Near the end of the Q&A an atheist in the audience took the mike and attacked that questioner, ranting with open anger that the things he said were offensive and bigoted and insulting to the atheists in their company, the atheist debater in particular, and that this nonsense about Hitler being an atheist and atheism causing Stalinism has to stop, and Christians need to start treating atheists with the respect their actual actions in American society deserve, because there are a lot of us (“we’re here”), and we are good people, doing good things, and our reputations in their community should be based on reality, not demonizing myths. He got loud and was clearly outraged.
The other atheists in the audience clapped.
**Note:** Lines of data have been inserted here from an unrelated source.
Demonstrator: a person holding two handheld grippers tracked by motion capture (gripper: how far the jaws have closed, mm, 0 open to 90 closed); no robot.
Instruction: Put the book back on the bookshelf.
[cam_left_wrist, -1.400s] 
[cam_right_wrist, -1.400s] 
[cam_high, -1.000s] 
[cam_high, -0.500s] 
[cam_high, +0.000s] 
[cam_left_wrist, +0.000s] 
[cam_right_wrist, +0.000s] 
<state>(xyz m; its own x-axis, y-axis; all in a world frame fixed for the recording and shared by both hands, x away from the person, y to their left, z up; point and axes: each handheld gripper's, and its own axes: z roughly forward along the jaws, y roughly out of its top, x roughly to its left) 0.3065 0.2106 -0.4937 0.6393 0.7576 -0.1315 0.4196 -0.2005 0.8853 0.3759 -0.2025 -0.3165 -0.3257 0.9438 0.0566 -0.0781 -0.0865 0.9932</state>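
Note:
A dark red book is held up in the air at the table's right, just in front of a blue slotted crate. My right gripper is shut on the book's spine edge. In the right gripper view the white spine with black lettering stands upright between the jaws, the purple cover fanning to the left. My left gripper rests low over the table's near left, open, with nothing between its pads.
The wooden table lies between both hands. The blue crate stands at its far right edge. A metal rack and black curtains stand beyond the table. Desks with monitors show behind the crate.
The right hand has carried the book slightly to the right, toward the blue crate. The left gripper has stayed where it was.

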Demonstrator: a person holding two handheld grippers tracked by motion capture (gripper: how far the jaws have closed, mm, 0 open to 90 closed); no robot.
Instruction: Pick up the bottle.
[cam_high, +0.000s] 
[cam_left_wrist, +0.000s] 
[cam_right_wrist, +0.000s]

And for probably the first time, the Christians in the audience realized how many were there, and who thus had to listen to that offensive question. This no doubt shamed many of the Christians in the audience who had gloated at the question, but were now forced to realize these people were right there sitting next to them and were ordinary, everyday people, and not Nazis and rapists, and that maybe, just maybe, they kind of deserved that dressing down, and should be ashamed of thinking what they did, and maybe they should check their facts and be more respectful next time.
And no one blogged about how awful that atheist audience member was for getting angry and speaking his mind. No one took him aside and told him he should have kept quiet and taken that one single Christian aside and had a one-to-one over it. Everyone who mattered felt better that it had finally been said, and that a lot of Christians heard it, and saw how angry a question like that made us, and why.
So maybe we should cut people like Bria some slack. And treat her like one of us. And not an angry screaming black woman for all us white folk to tsk tsk at. Because what she did, wasn’t all that different.